Turned out he was siphoning off a lot of money from dead people’s accounts before they were frozen and he ended up with a lengthy jail sentence 
GagaJo
eazybee
People who have walls / huge bookshelves full of books but never read. A class signifier.
This sort of silly remark.
People who have walls full of books buy them because they like books and they keep them on shelves because it as an ideal way to store them.
Nothing to do with class.You missed out totally the 2nd part of my post.
but never read
Just insulation. I don't keep millions of books and I'm an English teacher.
How on earth do you know they've not been read?
Don't say you can tell, because you can't.
No eazybee, I know of people that consider a wall of books more of a decorative feature than a source of knowledge. There’s even a nearby ‘emporium’ that’ll sell you a load.
My irritant - people with kitchens full of posh knives and microplane graters and the like when they eat microwave meals or takeaways.
GagaJo
My friends upbraid me for being a literature snob. My cleverest friend reads pulp fiction and tells me to 'f**k off' when I sneer. Quite right too.
I once worked with a man in an office who considered himself to be intellectual?! He told us of his trip to Foyles in London and listed all the 20th century philosophy books he had bought and was reading. Methinks he 'boasted' too much.
loopyloo
Well there's class signalling and virtue signalling.
I'm currently rereading Ulysses.
Or maybe you are really. 
Well there's class signalling and virtue signalling.
I'm currently rereading Ulysses.
My friends upbraid me for being a literature snob. My cleverest friend reads pulp fiction and tells me to 'f**k off' when I sneer. Quite right too.
Mrs Sparkle, who I have mentioned before, who tells us all about her good deeds in the community which she carries out all day, everyday, in every type of weather and season.
Talking of books - listening to the The Rest is Politics podcast, Alistair Campbell upbraided Rory Stewart for saying when asked what he was reading "I'm currently re-reading War and Peace" (or something similar).
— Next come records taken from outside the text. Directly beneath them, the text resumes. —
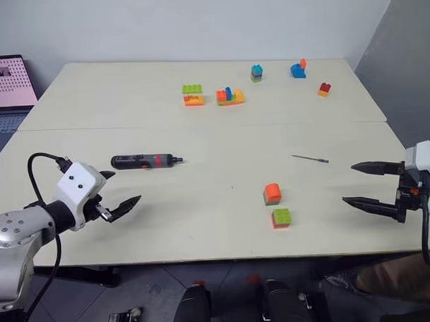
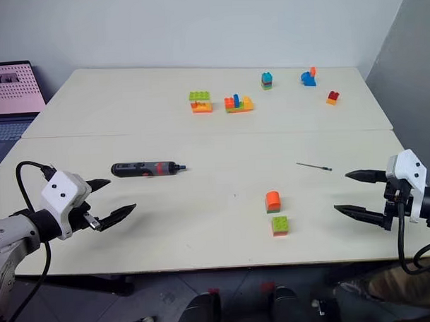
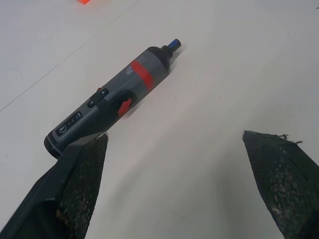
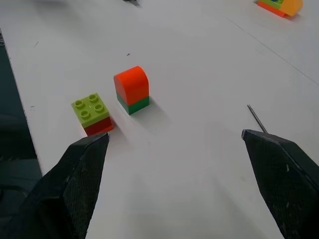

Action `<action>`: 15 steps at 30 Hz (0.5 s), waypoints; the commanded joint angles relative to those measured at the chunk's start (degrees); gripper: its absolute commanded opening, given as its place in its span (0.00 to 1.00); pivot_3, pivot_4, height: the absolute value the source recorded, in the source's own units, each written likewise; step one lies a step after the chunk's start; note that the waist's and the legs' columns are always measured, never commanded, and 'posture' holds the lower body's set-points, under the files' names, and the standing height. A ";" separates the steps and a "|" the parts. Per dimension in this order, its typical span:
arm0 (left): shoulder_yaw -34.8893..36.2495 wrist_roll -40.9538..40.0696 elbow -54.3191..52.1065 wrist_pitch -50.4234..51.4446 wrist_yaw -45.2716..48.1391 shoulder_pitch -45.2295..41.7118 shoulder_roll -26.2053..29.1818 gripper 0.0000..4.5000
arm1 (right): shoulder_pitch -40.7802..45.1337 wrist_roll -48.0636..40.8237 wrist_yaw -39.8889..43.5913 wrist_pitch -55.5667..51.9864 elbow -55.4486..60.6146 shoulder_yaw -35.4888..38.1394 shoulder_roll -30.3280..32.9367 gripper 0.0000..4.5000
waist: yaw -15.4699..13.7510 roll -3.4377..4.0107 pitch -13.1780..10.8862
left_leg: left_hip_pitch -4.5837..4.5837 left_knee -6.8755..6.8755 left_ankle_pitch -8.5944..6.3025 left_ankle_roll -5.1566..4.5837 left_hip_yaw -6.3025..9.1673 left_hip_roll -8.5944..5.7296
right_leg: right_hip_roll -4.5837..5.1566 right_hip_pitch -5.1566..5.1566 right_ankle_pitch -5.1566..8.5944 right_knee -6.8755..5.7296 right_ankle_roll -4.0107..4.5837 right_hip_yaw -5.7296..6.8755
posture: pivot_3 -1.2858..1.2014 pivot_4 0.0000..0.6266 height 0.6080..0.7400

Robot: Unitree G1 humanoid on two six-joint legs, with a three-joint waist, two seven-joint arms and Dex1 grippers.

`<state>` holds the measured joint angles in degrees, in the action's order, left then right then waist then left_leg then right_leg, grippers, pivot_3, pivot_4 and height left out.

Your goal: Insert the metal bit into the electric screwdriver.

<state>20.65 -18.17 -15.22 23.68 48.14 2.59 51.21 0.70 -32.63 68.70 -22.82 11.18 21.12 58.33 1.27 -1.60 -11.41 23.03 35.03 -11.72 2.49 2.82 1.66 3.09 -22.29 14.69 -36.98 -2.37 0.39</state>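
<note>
Both tools are wide open and empty: the left tool (image 1: 119,195) hangs just beside the electric screwdriver (image 1: 146,161) lying on the counter (image 1: 203,225), and the right tool (image 1: 363,186) is near the metal bit (image 1: 310,158). The bit is thin and flat, so I think the right fingers should come low and close across its middle, while the left takes the screwdriver by its body, leaving the tip free.

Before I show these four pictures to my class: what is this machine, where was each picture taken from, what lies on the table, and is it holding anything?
It is a two-armed robot. Two pictures look down from its head; two look along each wrist's fingers. The left gripper and the right gripper are both open and hold nothing. On the table lie the electric screwdriver near the left gripper, the thin metal bit nearer the right, two toy blocks at the front, and more bricks at the back.
</note>
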 commanded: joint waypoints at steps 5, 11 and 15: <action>0.25 -0.62 -1.50 0.56 -1.12 -2.17 0.00 1.00 | -0.14 0.39 -0.18 0.96 2.03 0.88 -0.11 0.99 | -0.03 0.00 0.00 | 0.00 0.00 0.00 0.00 0.00 0.00 | 0.00 0.00 0.00 -0.01 0.00 0.00 | 0.52 0.24 1.00; -1.30 -2.11 -2.67 1.50 0.93 -2.78 0.24 1.00 | 0.26 0.85 -0.39 1.10 2.31 0.28 -0.60 0.99 | -0.03 0.00 0.00 | 0.00 0.00 0.00 0.00 -0.01 0.00 | 0.00 0.00 -0.01 -0.01 -0.01 0.00 | 0.52 0.24 1.00; -3.39 -1.37 -3.48 -2.86 1.88 -3.53 -1.06 1.00 | 3.45 0.67 -1.70 -0.42 2.85 -3.00 -1.84 0.99 | 0.01 0.00 0.00 | -0.01 0.00 0.00 0.00 -0.01 0.00 | -0.01 0.00 -0.01 -0.02 -0.01 -0.01 | 0.52 0.24 1.00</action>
<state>17.61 -19.38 -16.29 23.72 49.51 0.30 50.71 1.92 -31.54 67.77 -22.87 12.42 18.97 56.96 1.28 -1.60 -11.41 23.02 35.04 -11.72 2.49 2.81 1.66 3.08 -22.28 14.67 -37.00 -2.39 0.38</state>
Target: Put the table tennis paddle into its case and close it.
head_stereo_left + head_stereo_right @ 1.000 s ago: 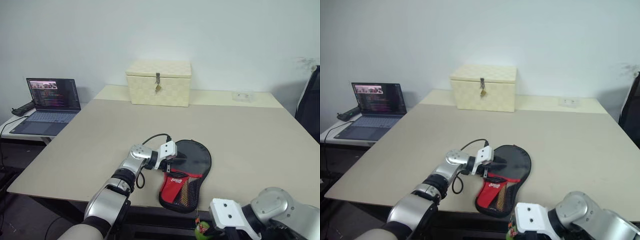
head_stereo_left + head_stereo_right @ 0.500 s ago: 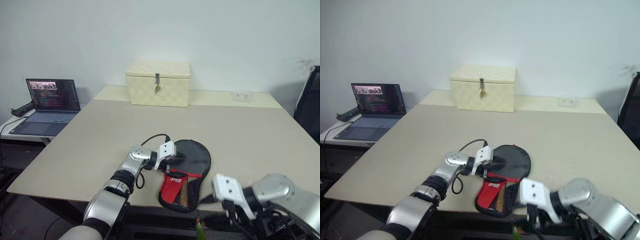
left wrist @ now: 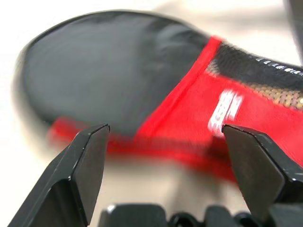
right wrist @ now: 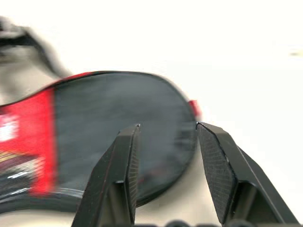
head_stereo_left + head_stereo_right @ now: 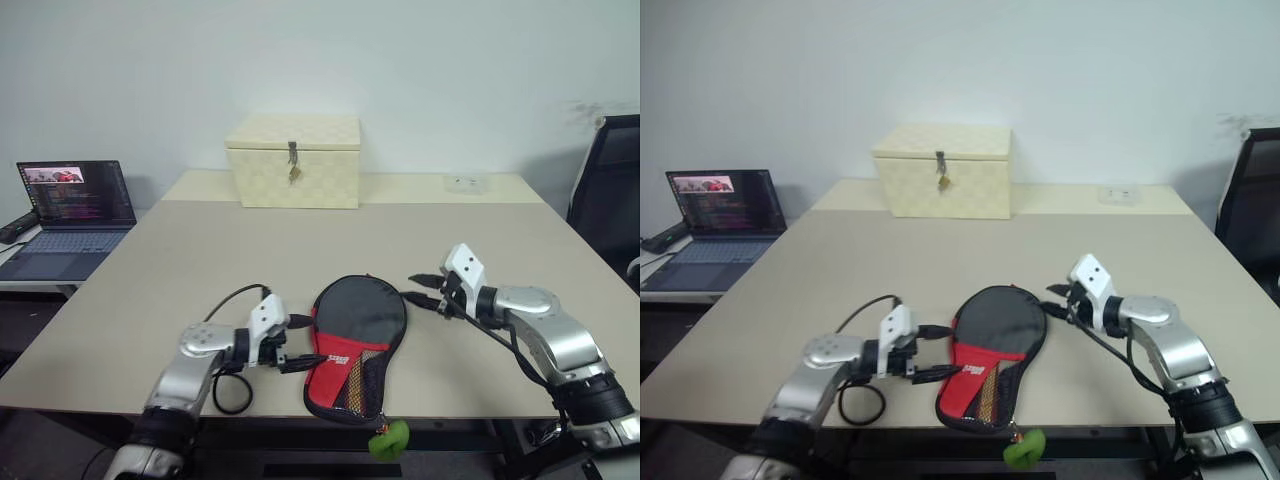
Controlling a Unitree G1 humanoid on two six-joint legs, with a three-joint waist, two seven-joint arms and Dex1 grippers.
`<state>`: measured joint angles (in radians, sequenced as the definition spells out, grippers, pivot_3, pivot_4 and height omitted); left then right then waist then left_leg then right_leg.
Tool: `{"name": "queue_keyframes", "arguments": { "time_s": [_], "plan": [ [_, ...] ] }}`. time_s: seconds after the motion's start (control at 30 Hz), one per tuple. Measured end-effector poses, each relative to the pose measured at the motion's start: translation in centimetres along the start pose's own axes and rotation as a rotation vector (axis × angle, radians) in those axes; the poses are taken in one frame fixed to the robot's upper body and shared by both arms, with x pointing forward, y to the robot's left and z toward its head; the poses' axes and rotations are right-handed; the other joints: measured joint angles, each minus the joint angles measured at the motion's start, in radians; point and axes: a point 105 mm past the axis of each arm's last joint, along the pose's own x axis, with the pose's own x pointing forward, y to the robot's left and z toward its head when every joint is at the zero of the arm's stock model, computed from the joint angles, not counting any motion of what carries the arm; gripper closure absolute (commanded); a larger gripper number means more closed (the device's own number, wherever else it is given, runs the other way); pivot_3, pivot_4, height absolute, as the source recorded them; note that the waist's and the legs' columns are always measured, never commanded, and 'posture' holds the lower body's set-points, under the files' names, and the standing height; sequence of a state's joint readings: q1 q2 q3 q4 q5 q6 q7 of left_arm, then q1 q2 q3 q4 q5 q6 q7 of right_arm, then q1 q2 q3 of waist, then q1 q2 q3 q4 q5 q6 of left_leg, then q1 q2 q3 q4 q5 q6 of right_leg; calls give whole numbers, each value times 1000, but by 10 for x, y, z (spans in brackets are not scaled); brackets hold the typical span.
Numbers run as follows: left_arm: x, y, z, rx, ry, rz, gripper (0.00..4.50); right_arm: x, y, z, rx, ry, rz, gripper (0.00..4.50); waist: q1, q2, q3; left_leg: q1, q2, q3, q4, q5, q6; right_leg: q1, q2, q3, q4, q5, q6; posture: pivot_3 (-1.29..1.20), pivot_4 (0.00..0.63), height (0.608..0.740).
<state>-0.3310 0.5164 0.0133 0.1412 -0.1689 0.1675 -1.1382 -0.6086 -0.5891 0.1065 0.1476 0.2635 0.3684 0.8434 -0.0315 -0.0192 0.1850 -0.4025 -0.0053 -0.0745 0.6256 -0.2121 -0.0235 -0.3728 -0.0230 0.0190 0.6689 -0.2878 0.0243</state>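
**Both arms shifted; case lies between them on the counter**

Since a second ago the left gripper (image 5: 298, 344) has drawn back off the case (image 5: 355, 345) toward the robot's left, and the right gripper (image 5: 424, 289) has come up from below the counter's near edge to hover off the case's right side. The camera has shifted too, so the whole scene sits differently.

Nearest: a small green ball tag (image 5: 387, 438) hangs on its cord over the near edge of the counter (image 5: 180, 270), below the case's narrow end.

Case lies flat near the front edge, narrow red-and-mesh end toward the robot, round black end away. Whether the table tennis paddle is inside cannot be told.

Left jaws: spread wide, holding nothing, tips just beside the case's red left edge; contact cannot be told. A black cable (image 5: 228, 385) loops at that wrist.

Right jaws: parted, empty, pointing at the round end, apart from it.

Further back: cream woven latched box (image 5: 293, 160), centre rear. Open laptop (image 5: 66, 205) on a side desk to the far left.
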Motion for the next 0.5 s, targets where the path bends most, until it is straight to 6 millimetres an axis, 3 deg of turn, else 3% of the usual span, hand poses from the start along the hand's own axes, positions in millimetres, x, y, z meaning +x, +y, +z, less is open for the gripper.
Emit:
{"name": "queue_keyframes", "arguments": {
  "time_s": [0.17, 0.37, 0.5],
  "plan": [
    [-26, 6, 4, -59, -24, 205, 337, 1, -20, -15, -2, 32, -11, 2496, 8, 1, 3, 0, -1, 0, 1, 0, 0, 0, -1, -1, 1, 0, 0, 0, 150, 740],
    [-36, 19, 19, -26, -29, 277, 337, -4, -42, -22, -14, 62, -63, 2496, 6, 1, 3, 1, -1, 1, 2, 0, 0, 0, 0, 1, 5, -1, -1, 0, 150, 740],
    [-40, 30, 31, 8, -42, 315, 337, -7, -47, -24, -31, 73, -80, 2496, 3, 2, 3, 1, -1, 2, 1, 0, 0, -1, 0, 1, 5, -1, -2, 0, 150, 740]
  ]
}}
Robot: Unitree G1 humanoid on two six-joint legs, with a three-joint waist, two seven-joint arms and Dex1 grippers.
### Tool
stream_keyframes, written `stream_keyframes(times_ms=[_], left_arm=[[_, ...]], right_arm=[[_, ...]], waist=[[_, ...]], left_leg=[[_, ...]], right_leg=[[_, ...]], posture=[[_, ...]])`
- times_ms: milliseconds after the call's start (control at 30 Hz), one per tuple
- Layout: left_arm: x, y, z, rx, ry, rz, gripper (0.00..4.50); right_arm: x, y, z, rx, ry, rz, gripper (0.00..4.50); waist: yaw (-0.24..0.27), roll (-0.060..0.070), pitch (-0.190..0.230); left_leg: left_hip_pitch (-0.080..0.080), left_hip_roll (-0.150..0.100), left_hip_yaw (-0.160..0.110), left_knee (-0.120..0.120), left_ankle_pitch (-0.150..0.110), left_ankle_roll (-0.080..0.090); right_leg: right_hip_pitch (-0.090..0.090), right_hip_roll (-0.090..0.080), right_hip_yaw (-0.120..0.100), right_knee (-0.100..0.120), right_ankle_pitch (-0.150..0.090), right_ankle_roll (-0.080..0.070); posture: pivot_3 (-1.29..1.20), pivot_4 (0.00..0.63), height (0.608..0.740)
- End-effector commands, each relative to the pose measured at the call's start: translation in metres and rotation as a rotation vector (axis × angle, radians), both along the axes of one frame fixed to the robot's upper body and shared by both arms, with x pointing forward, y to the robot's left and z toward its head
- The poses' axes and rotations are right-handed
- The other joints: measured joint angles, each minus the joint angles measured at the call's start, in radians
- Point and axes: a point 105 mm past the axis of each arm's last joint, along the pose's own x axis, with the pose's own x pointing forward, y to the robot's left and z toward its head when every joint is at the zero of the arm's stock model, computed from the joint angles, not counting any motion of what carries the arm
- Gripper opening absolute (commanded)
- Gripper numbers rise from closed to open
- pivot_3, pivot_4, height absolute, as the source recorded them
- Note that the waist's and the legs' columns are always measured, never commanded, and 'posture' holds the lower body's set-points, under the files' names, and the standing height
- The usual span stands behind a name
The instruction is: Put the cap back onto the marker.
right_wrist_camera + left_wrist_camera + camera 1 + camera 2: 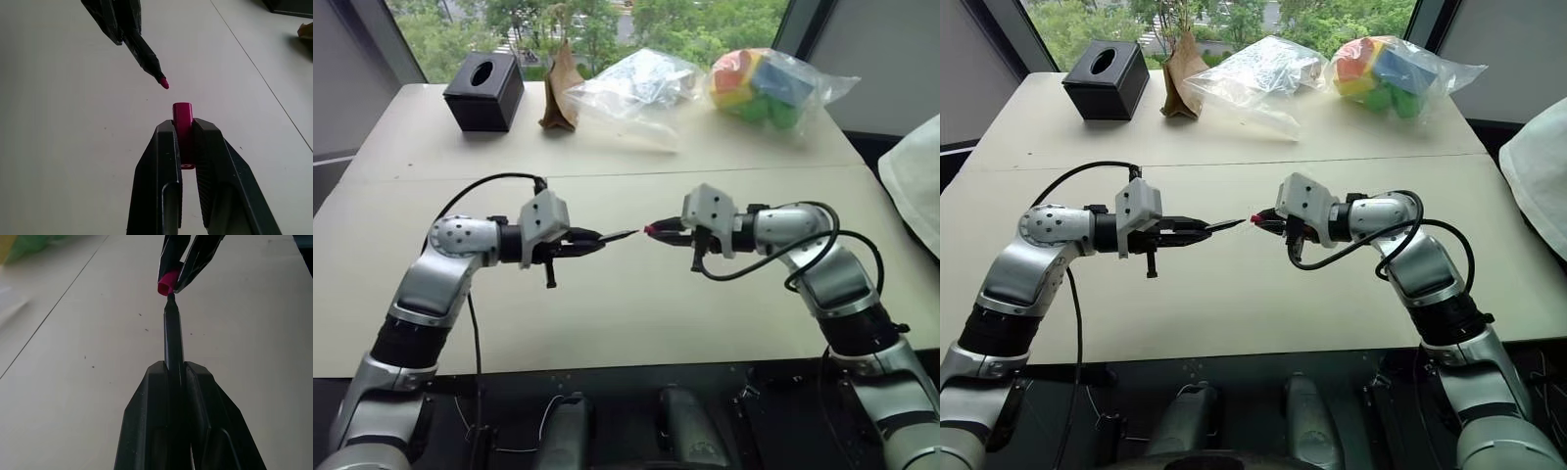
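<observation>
Left eye view takes in the broad beige table (607, 323), bare in its middle part, which gives both arms free working room above it. Along its far edge, well apart from the work, sit two clear plastic bags, one of pale contents (631, 83) and one of bright coloured blocks (766, 86), a black box-shaped tissue holder (484, 90) and a crumpled brown paper bag (561, 90).

Over the bare part the left gripper (589, 243) and the right gripper (668, 229) face each other at nearly the same height, so the two parts can meet end to end. The left jaws are clamped on the barrel of the thin black plastic marker (173, 335), leaving its front end and pinkish-red tip sticking out towards the other arm. The right jaws are closed on the tiny red cylindrical plastic cap (182, 117), gripped by its rear so the open mouth faces the tip.

Tip and mouth are near but apart, and in the right wrist view the tip sits off the cap's axis; I judge a small alignment is needed before pushing together.
</observation>
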Motion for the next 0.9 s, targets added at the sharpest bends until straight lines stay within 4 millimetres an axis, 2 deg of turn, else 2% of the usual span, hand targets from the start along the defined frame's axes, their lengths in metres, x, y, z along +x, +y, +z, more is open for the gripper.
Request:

Campbell said he was always 're-reading' some great tome and it was just a way of showing off!
Thanks Riverwalk.
eazybee
^People who have walls / huge bookshelves full of books but never read. A class signifier^.
This sort of silly remark.
People who have walls full of books buy them because they like books and they keep them on shelves because it as an ideal way to store them.
Nothing to do with class.
Gaga can answer for herself but I got the impression that she could be referring to since Covid and interviewees/politicians/ commentators working from home rather than being in the TV studio you often see carefully curated bookshelves in the background!